O Ministério Público Federal (MPF) ingressou com uma ação civil pública para garantir a criação de um comitê de gestão da bacia do Rio Tapajós. A medida visa assegurar a participação de comunidades tradicionais, como povos indígenas e ribeirinhos, nas decisões sobre o uso das águas da região. A ausência desse comitê tem impedido a gestão participativa e sustentável dos recursos hídricos da bacia, que abrange áreas dos estados do Pará e de Mato Grosso.

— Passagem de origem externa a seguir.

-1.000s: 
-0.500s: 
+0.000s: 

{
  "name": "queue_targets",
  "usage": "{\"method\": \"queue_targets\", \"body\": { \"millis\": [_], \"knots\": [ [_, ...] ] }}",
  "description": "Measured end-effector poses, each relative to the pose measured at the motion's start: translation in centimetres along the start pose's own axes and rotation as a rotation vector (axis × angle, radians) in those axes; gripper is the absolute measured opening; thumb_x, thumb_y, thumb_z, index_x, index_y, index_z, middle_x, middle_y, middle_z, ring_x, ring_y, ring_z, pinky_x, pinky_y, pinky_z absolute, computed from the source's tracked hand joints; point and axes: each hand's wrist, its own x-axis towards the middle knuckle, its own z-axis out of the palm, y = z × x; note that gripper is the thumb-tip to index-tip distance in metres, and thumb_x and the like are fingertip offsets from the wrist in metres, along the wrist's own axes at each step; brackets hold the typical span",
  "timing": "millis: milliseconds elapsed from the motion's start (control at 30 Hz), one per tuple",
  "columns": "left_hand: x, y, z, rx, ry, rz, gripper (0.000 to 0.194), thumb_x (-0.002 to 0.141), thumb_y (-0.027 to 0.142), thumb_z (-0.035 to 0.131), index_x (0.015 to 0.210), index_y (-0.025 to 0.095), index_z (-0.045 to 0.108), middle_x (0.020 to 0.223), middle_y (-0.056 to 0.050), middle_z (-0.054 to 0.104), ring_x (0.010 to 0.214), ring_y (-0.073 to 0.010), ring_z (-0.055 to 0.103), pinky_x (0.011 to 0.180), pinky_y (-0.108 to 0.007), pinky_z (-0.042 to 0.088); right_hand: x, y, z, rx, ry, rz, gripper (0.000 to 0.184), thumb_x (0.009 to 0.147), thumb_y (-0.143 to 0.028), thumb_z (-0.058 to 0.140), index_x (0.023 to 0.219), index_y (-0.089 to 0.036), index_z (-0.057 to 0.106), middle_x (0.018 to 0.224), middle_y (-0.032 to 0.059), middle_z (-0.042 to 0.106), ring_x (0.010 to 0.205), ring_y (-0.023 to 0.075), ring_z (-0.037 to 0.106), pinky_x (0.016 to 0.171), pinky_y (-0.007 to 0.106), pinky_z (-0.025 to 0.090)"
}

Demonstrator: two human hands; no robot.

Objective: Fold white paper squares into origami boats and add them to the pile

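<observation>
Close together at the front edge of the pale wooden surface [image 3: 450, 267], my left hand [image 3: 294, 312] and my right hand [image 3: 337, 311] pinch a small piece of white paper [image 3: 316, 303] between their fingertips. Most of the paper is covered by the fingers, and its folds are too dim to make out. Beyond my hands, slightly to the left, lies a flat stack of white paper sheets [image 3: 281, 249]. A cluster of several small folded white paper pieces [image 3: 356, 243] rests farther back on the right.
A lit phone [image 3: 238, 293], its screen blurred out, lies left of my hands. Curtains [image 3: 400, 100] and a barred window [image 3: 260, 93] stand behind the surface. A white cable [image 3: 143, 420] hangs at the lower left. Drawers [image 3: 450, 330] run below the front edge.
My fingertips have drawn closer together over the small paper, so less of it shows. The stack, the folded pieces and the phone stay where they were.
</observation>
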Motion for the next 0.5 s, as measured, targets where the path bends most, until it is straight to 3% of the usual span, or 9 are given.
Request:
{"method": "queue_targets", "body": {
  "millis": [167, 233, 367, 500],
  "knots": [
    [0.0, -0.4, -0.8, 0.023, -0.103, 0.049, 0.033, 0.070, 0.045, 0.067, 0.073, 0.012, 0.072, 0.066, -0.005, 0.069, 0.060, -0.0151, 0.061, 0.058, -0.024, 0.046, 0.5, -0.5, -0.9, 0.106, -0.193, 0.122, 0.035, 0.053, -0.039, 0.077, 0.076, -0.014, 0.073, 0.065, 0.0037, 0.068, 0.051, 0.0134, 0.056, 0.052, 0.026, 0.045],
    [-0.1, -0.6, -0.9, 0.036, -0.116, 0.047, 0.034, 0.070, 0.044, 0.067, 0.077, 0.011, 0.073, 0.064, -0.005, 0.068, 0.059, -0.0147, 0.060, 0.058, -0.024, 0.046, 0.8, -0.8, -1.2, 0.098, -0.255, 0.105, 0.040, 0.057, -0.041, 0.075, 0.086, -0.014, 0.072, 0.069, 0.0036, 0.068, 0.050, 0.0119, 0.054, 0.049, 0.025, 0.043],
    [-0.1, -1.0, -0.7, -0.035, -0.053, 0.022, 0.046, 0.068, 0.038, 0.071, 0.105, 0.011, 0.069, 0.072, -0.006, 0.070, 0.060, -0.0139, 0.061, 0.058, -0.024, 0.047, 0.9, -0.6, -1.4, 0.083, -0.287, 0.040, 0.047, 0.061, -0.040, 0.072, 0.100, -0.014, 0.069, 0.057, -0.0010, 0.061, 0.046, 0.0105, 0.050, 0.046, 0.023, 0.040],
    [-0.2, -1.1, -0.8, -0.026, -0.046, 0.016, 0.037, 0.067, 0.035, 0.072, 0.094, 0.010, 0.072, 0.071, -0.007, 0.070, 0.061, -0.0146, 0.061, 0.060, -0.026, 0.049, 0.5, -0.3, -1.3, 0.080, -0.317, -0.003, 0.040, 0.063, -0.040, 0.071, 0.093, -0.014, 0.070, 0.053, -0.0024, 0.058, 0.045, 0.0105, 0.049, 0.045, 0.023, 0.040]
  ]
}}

A ação do MPF destaca a omissão de mais de 15 anos na implementação da política de gestão dos recursos hídricos da região. A criação do comitê é fundamental para garantir a proteção dos interesses das comunidades locais e a preservação do meio ambiente. Além disso, o MPF pede que a Justiça determine a criação de uma agência de águas responsável pela gestão da bacia.

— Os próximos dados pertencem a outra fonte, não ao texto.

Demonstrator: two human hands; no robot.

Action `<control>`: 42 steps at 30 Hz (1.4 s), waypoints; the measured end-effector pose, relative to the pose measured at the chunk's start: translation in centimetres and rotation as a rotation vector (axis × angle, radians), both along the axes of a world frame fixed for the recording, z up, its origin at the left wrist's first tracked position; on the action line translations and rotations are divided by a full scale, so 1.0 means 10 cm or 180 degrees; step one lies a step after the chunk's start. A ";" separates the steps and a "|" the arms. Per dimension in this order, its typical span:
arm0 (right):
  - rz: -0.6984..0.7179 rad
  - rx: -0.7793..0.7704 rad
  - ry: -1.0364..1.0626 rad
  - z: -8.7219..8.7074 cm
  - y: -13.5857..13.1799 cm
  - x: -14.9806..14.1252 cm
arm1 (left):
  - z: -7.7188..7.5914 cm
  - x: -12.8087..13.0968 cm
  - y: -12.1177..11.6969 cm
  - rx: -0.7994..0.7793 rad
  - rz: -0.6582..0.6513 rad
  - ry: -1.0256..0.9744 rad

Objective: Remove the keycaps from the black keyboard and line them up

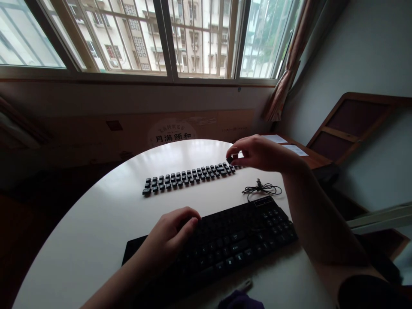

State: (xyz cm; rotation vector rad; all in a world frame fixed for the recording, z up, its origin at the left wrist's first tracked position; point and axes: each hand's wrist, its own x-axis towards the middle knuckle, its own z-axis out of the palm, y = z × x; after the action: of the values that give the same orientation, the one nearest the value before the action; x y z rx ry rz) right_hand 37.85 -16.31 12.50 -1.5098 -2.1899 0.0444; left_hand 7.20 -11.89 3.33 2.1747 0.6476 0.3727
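A black keyboard (238, 246) lies on the table at a slant, several of its upper keys bare of caps. My left hand (177, 227) rests on the keyboard's far-left part, fingers curled down onto it and their tips hidden. Farther off, my right hand (251, 152) pinches a small black keycap (229, 159) between thumb and fingers. Just below it, loose keycaps (189, 178) stand in neat rows on the tabletop; the right end of the rows is partly behind that hand.
A round white table (96, 223) carries everything. The coiled keyboard cable (262, 188) lies behind the keyboard. A purple item (240, 300) is at the near edge, beside a small grey tip. Papers (294, 149) lie on a wooden surface to the right, below a barred window (199, 38).
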 end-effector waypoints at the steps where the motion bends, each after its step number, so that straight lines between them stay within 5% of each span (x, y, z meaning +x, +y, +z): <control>1: -0.0292 -0.0182 -0.0025 -0.06 0.08 0.19 | -0.01 0.01 0.01 0.0057 -0.0070 0.0179; 5: -0.1168 -0.1032 -0.0078 -0.44 0.39 0.73 | -0.08 0.05 0.01 0.0366 -0.0316 0.0780; 10: -0.1150 -0.1428 -0.0043 -0.93 0.64 0.88 | -0.10 0.05 0.00 0.0542 -0.0421 0.0917; 14: -0.1115 -0.1572 -0.0057 -1.12 0.73 0.89 | -0.07 0.05 -0.01 0.0518 -0.0428 0.0921; 42: -0.1257 -0.1512 -0.0014 -1.23 0.75 0.95 | -0.08 0.05 0.00 0.0540 -0.0515 0.0917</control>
State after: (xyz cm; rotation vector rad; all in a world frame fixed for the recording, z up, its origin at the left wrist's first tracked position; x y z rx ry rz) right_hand 47.34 -8.86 0.18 -2.1767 -1.9257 0.4575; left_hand 7.73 -11.88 2.53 2.4496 0.6073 0.0281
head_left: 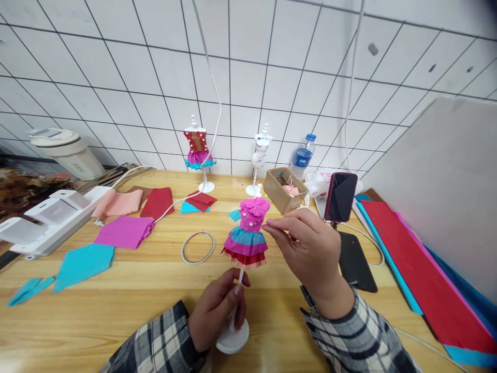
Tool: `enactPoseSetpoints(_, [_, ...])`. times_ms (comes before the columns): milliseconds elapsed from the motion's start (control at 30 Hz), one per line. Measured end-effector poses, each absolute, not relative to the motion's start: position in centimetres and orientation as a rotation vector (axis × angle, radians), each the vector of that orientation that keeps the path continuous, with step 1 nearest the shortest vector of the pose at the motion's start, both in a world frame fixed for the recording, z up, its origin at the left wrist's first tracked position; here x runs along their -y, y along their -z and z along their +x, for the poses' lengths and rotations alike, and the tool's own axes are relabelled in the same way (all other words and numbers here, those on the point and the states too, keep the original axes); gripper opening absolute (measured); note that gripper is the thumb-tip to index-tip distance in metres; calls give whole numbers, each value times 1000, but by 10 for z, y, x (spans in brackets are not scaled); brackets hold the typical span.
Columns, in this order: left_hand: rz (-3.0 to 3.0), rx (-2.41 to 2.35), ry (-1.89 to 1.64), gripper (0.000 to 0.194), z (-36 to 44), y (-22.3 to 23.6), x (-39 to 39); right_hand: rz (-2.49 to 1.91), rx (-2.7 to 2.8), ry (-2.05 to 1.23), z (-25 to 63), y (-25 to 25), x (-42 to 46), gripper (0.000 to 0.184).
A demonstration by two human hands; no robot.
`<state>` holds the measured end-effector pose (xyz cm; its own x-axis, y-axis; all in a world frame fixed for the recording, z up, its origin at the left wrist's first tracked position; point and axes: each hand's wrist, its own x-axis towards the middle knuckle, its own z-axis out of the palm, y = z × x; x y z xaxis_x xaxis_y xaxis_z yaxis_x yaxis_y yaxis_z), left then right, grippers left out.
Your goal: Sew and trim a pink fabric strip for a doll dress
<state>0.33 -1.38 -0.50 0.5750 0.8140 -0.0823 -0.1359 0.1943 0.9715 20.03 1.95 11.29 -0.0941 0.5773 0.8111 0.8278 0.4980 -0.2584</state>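
Observation:
A small mannequin stand [232, 339] wears a paper dress [247, 235] with a magenta top and layered blue, purple and red skirt. My left hand [217, 311] is wrapped round the white pole just above the round base. My right hand [310, 248] is at the dress's right side, thumb and forefinger pinched together at the bodice on something too small to make out.
Two more mannequins [197, 150] [260, 153], a cardboard box [285, 189], a water bottle [303, 154] and a phone on a holder [340, 197] stand behind. Crepe paper pieces [122, 230] [81, 264], a wire ring [198, 247], a white power strip [46, 217] and paper sheets [419, 274] lie on the wooden table [128, 305].

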Motion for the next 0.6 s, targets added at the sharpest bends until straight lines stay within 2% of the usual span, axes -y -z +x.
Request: enactPoseSetpoints(600, [1356,-739,-758,34,2,-1,14,-1150,1826,448,199,-107,-17,4])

A região do Rio Tapajós é uma das mais ricas em biodiversidade do planeta, e a gestão sustentável de seus recursos hídricos é essencial para a conservação da Amazônia. A criação do comitê de gestão da bacia é um passo importante para proteger os direitos das comunidades tradicionais e garantir a preservação do meio ambiente.

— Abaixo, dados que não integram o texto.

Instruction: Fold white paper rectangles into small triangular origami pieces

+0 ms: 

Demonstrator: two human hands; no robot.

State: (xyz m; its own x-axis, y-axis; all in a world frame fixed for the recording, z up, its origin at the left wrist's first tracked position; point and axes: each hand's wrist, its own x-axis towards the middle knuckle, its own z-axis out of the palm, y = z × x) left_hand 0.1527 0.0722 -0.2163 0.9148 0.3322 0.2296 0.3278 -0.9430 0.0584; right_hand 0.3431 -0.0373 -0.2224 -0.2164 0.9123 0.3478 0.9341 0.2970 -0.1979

O impacto dessa ação pode ser significativo para a região Norte, especialmente para o Pará, que é um dos principais estados afetados pela gestão da bacia do Rio Tapajós. A criação do comitê de gestão da bacia pode ajudar a proteger os interesses das comunidades locais e a preservar a rica biodiversidade da região.
A ação do MPF é um chamado à responsabilidade para os poderes públicos e para a sociedade civil. É fundamental que sejam tomadas medidas eficazes para garantir a gestão sustentável dos recursos hídricos da bacia do Rio Tapajós e proteger os direitos das comunidades tradicionais.